- [ASSIGNMENT] From the entries below, please output exactly the lines starting at the one containing "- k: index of" and ending at the one containing "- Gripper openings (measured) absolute", both included.
--
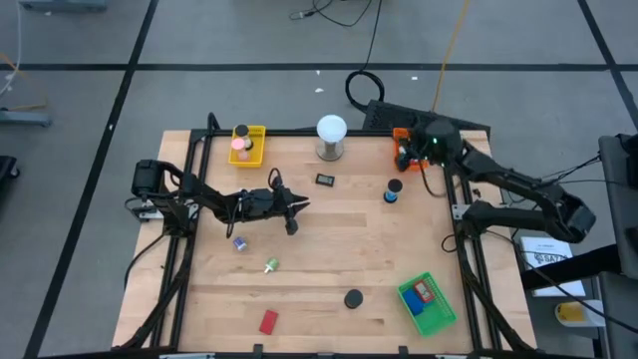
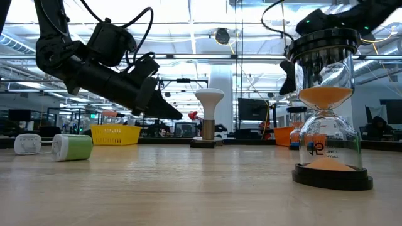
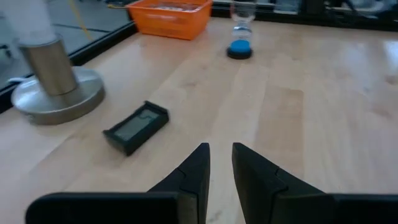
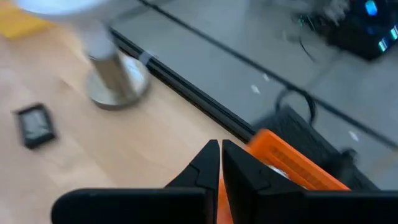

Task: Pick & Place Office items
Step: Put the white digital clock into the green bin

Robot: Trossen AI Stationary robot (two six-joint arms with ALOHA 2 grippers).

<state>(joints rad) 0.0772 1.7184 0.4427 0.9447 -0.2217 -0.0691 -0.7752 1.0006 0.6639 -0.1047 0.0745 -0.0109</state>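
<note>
The left gripper [image 1: 295, 211] hangs low over the wooden counter [image 1: 329, 259], in front of the white ball lamp on its round metal base [image 1: 331, 137]. Its jaws sit a small way apart with nothing between them. The little black flat gadget with a grey screen [image 1: 325, 179] lies between this gripper and the lamp, nearer the lamp.

The right gripper [image 4: 219, 149] is up over the orange tray [image 1: 403, 146], to the right of the lamp. Its jaws are clenched tight and hold nothing.

The small hourglass with blue ends [image 1: 394, 190] stands near the orange tray. The yellow tray [image 1: 248, 146], left of the lamp, holds a pink round piece [image 1: 238, 145]. A red flat block [image 1: 268, 321] and a black round disc [image 1: 353, 298] lie far from the lamp, near the counter's front edge. The green tray [image 1: 428, 304] there holds red and blue blocks.
</note>
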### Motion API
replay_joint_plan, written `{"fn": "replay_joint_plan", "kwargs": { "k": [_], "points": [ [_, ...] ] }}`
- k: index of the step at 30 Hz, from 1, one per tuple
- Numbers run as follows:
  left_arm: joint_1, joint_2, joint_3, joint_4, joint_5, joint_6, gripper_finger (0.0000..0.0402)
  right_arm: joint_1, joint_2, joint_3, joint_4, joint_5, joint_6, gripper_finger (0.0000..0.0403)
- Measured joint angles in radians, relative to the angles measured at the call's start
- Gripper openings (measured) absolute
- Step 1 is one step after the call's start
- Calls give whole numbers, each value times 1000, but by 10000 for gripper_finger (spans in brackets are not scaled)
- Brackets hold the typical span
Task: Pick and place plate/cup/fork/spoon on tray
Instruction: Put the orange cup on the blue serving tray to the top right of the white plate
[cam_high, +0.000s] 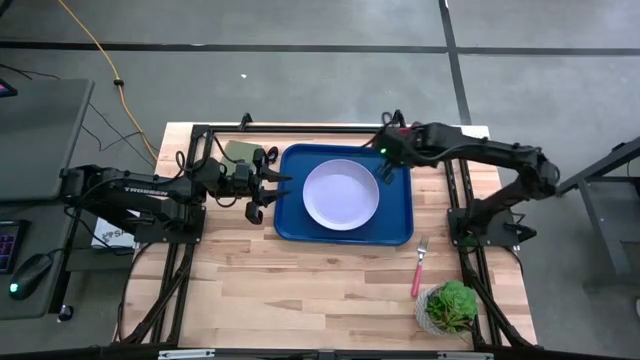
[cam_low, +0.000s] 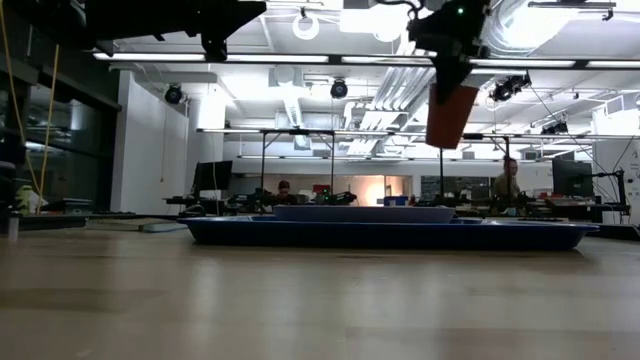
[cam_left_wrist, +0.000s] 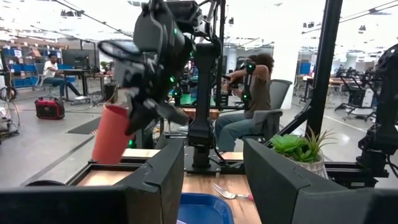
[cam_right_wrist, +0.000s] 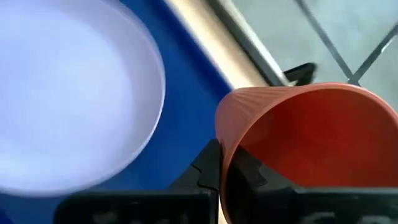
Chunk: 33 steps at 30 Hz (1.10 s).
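The right gripper (cam_high: 386, 152) was in the upper middle of the high view, above the upper right corner of the tray (cam_high: 400, 225). Its fingers were closed on the rim of the cup (cam_low: 451, 116), one finger inside the wall and one outside, as the right wrist view showed. In the low view the cup hung clearly in the air, well above the tray, with its base a little tilted. So the step in hand was, by judgement, the carrying of the cup to its place on the tray.

The plate (cam_high: 341, 194) already lay flat inside the tray, near the centre. The free blue area was narrow, at the right side and in the corners beside the plate. The next move probably called for a slow descent into the upper right corner, so that the cup stood upright beside the plate and not on its edge; only then should the fingers open.

The fork (cam_high: 419, 270) lay on the bench in the lower right of the high view, outside the tray, near a small green plant (cam_high: 450, 307). The spoon could not be found in any view.

The left gripper (cam_high: 268, 190) waited at the left edge of the tray, its fingers spread apart and holding nothing.
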Motion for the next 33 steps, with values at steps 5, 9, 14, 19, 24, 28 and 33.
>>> {"fn": "replay_joint_plan", "kwargs": {
  "k": [5,9,14,19,24,28,33],
  "points": [
    [0,0,0,0,0,-4,145,-11,69,-43,-11,-119,-99,1],
    [0,0,0,0,0,-3,145,-48,86,-146,56,-147,-128,0],
    [0,0,0,0,0,-3,145,-111,80,-277,194,-217,-185,0],
    [0,0,0,0,0,0,145,-164,80,-345,265,-259,-191,0],
    [0,0,0,0,1,0,145,-187,80,-372,343,-266,-190,0],
    [0,0,0,0,0,0,145,-190,79,-372,351,-266,-188,0],
    [0,0,0,0,0,0,145,-190,79,-372,348,-272,-150,0]
  ]
}}
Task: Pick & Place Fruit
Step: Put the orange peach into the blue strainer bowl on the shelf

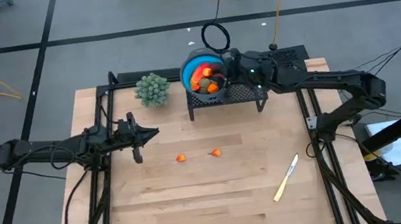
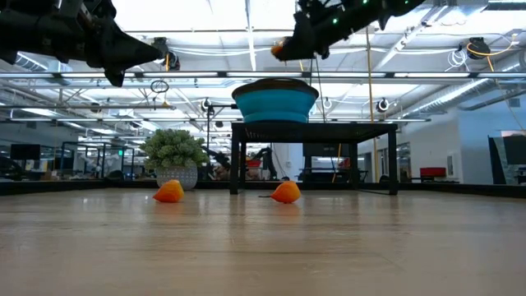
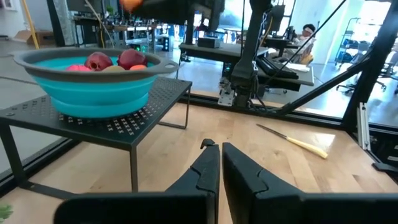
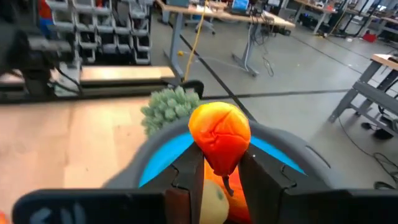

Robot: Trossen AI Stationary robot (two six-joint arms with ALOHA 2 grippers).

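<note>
Fruit is mostly gathered already, by my reading: the blue bowl (image 1: 193, 72) on the black stand (image 1: 224, 99), upper centre of the high view, holds several pieces, and in the left wrist view I see 2 dark red balls (image 3: 115, 60) plus something pinkish-red showing above its rim. My right pincer (image 4: 214, 163) is pinching an orange fruit (image 4: 221, 135) between its fingers, directly above the bowl, so I judge this piece to be on the verge of release. That leaves 2 small orange pieces on the desk (image 1: 220, 195): one (image 1: 181, 159) left of centre and the other (image 1: 216, 153) just to its right, well apart from the stand. My left pincer (image 3: 215, 167) is pressed together and holding nothing, hovering above the desk toward the left edge of the high view. I'd say the job is past halfway with 2 pickups remaining after this drop.

What I can't settle: the exact count and kinds inside the bowl, since the right arm covers much of it from above and the rim hides the contents from the low view. The bushy green plant (image 1: 152, 90) and the pale knife (image 1: 286, 178) lie on the desk, neither being fruit.
</note>
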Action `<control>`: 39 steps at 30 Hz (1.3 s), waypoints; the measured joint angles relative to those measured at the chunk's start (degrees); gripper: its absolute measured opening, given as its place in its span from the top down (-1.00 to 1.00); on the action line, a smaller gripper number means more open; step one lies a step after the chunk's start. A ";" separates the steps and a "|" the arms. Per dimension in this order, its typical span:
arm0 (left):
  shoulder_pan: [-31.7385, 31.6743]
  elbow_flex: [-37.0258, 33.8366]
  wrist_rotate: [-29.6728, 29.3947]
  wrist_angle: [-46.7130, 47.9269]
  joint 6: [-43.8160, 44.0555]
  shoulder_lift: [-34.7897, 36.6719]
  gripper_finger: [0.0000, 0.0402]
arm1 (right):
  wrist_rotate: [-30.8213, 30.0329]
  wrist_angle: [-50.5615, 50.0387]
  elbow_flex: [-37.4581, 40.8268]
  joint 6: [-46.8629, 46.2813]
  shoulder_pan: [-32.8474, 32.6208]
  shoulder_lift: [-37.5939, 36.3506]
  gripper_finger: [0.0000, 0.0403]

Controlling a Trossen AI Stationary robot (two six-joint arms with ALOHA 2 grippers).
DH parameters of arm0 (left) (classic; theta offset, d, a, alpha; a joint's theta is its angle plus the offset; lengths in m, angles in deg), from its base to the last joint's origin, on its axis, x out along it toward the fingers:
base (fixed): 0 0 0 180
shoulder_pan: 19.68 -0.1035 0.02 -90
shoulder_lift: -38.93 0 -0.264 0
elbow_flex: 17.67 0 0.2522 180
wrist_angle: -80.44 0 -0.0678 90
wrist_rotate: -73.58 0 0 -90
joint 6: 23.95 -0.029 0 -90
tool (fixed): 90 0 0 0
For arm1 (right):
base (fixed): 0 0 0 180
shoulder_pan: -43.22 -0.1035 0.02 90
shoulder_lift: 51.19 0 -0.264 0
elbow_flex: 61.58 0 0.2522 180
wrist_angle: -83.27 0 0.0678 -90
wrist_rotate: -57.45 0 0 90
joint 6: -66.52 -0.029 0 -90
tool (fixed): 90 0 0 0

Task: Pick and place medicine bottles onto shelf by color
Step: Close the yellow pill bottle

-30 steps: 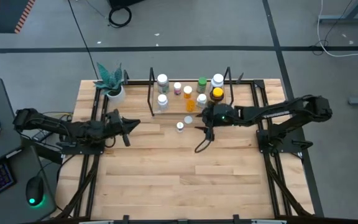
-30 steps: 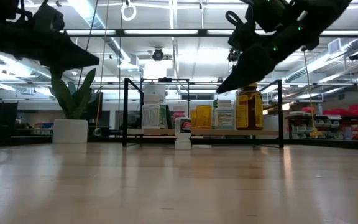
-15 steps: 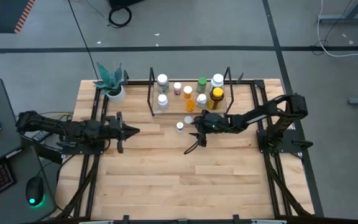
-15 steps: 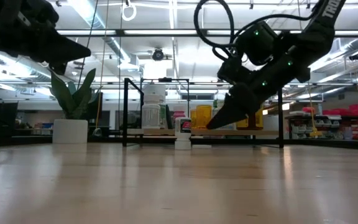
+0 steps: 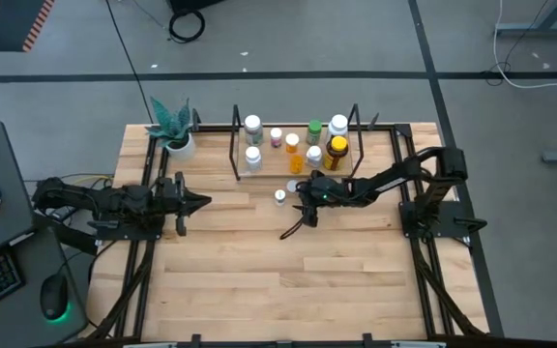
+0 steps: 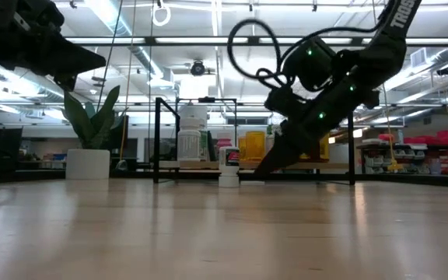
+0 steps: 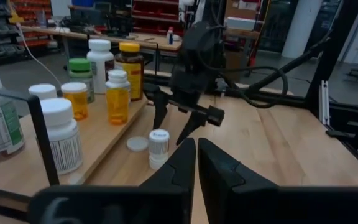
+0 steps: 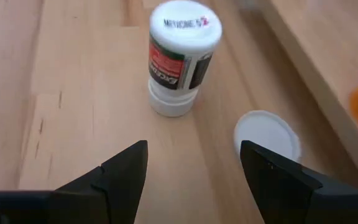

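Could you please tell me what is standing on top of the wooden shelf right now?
On the shelf stand white, orange and green bottles and an amber bottle. The right arm covers its front right corner.

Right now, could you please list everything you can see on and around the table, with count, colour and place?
Shelf: one, light wood with black wire uprights, far middle of table.
Bottles on shelf: about eight; white, pink, orange, green, one amber with yellow cap.
Small white bottle: one, standing on the table in front of the shelf.
White lid: one, flat on the table beside that bottle.
Plant pot: one, white, green leaves, far left.
Keyboard and mouse: left of table.
Left gripper: shut, waiting at left.
Right gripper: open, empty, aimed at the small white bottle.
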 joint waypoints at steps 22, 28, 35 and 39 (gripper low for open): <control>0.02 0.00 0.02 0.00 0.11 -0.48 0.86 | -3.22 6.02 -2.56 -0.51 1.74 6.83 -0.28; 0.01 0.00 0.02 -0.11 0.12 -0.48 0.82 | -1.79 4.95 -2.54 -3.14 2.13 7.32 -0.28; 0.01 0.00 0.04 -0.04 0.50 -0.48 0.87 | -1.51 3.54 -2.64 -6.29 1.10 7.28 -0.28; 0.02 0.00 0.04 -0.04 0.50 -0.48 0.88 | -0.41 2.50 -2.70 -8.16 -0.86 7.14 -0.28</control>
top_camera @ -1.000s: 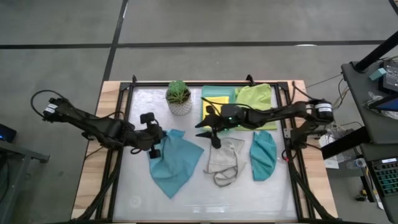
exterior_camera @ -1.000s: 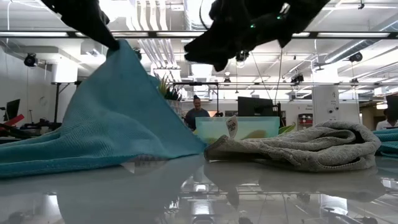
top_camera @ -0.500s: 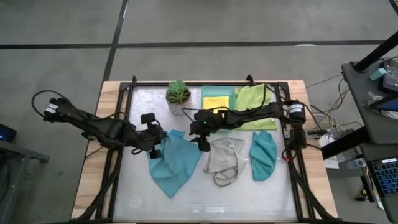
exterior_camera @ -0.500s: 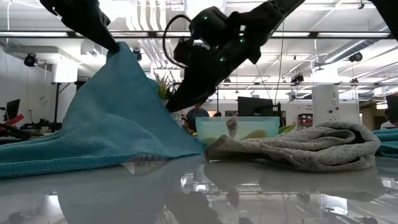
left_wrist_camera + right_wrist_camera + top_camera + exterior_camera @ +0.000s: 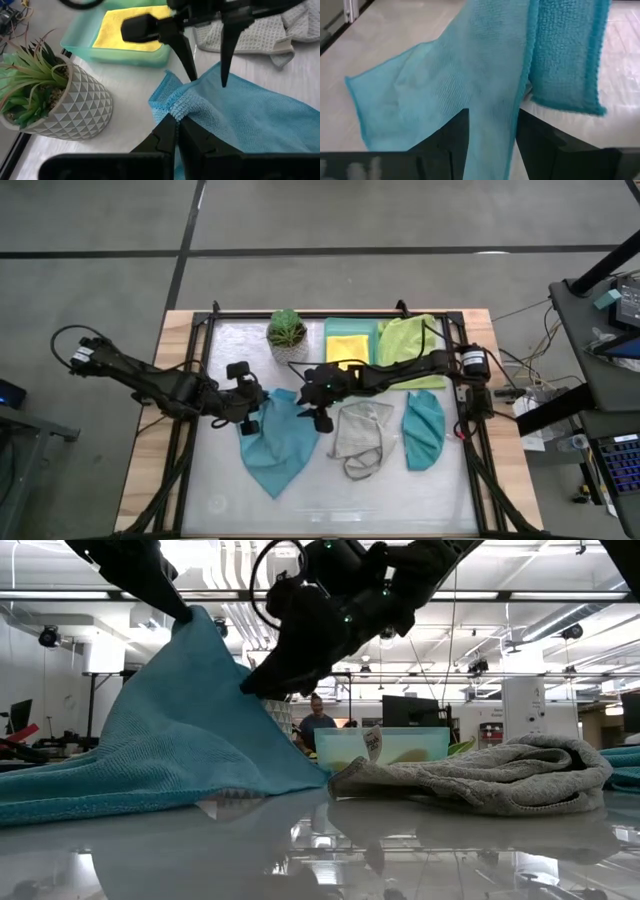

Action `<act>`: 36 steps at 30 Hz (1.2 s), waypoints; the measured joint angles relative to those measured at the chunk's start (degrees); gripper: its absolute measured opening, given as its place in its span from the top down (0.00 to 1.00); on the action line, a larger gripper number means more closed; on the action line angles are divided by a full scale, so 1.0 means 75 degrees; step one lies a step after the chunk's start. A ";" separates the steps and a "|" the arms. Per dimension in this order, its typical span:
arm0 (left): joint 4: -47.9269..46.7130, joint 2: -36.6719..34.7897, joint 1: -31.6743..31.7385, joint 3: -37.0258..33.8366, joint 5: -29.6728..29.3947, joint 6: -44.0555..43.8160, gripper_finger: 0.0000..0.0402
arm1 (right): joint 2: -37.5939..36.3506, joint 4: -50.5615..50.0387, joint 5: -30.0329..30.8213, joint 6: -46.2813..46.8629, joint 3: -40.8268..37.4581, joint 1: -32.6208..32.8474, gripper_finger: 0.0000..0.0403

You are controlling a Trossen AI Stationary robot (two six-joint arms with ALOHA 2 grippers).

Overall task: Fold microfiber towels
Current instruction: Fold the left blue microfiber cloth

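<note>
My left gripper is shut on the light blue towel, which rises to a peak and slopes down onto the table. My right gripper is open, fingers pointing down. They straddle the raised right edge of that towel, as the left wrist view also shows. The pale grey towel lies crumpled at the middle and the teal towel to its right. The lime green towel lies at the far right. The yellow towel lies in the mint tray. My left gripper pinches a bunched fold near the towel's far corner between its two shut fingers, slanting down from the table's left. That corner is lifted and the rest drapes down onto the table. My right gripper has the towel's edge between its open fingers; whether they touch it, I cannot tell.
A potted plant stands at the far side next to the mint tray. A black frame runs around the tabletop. Bare table lies along the near edge. A person shows in the room behind.
My right gripper has gone from above the grey towel toward the table's left and down to the light blue towel's raised right edge, where its fingers now straddle the cloth. The left gripper and the lifted corner have stayed still.
</note>
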 joint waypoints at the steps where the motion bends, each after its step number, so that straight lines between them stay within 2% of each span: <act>1: -0.0001 0.0008 0.0000 0.0000 0.0000 0.0000 1.00 | 0.0072 0.0080 0.0001 0.0062 0.0024 0.0000 0.64; 6: 0.0002 0.0030 0.0000 -0.0001 0.0006 0.0000 1.00 | 0.0545 0.0226 0.0033 0.0277 0.0369 0.0017 0.66; 9: 0.0000 0.0031 0.0000 -0.0014 0.0189 -0.0103 1.00 | 0.0695 -0.0074 0.0028 -0.0069 0.0526 0.0087 0.74; 13: 0.0033 0.0088 0.0000 -0.0037 0.1078 -0.0473 1.00 | 0.0463 -0.0686 -0.0059 -0.0790 0.0568 0.0229 0.94; 17: 0.0265 0.0369 -0.0012 -0.0127 0.2185 -0.0874 1.00 | 0.0147 -0.1693 -0.0710 -0.1769 0.0568 0.0402 0.97; 20: 0.1076 0.0846 -0.0032 -0.0286 0.3184 -0.0865 0.99 | 0.0006 -0.2332 -0.1009 -0.2124 0.0568 0.0655 0.98; 24: 0.1888 0.1749 -0.0064 -0.0326 0.3990 -0.0624 0.90 | -0.0007 -0.3144 -0.1338 -0.2395 0.0568 0.0996 0.98; 28: 0.1936 0.2374 -0.0047 -0.0278 0.4227 -0.0461 0.77 | -0.0007 -0.3872 -0.1337 -0.2702 0.0565 0.1223 0.98; 32: 0.1902 0.2531 -0.0036 -0.0238 0.4509 -0.0367 0.67 | -0.0007 -0.4157 -0.1339 -0.2817 0.0612 0.1297 0.98; 36: 0.1487 0.2376 0.0023 -0.0194 0.5206 -0.0237 0.63 | -0.0007 -0.4160 -0.1332 -0.2802 0.0629 0.1281 0.98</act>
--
- [FINISHED TASK]
- k: index of the step at 30 Hz, from 1, one per tuple
- Numbers run as follows:
  left_arm: joint_1, joint_2, joint_3, joint_4, joint_5, joint_6, gripper_finger (0.0000..0.0402)
  right_arm: joint_1, joint_2, joint_3, joint_4, joint_5, joint_6, gripper_finger (0.0000..0.0403)
- Measured joint angles in radians, relative to the angles measured at the call's start
- Gripper openings (measured) absolute

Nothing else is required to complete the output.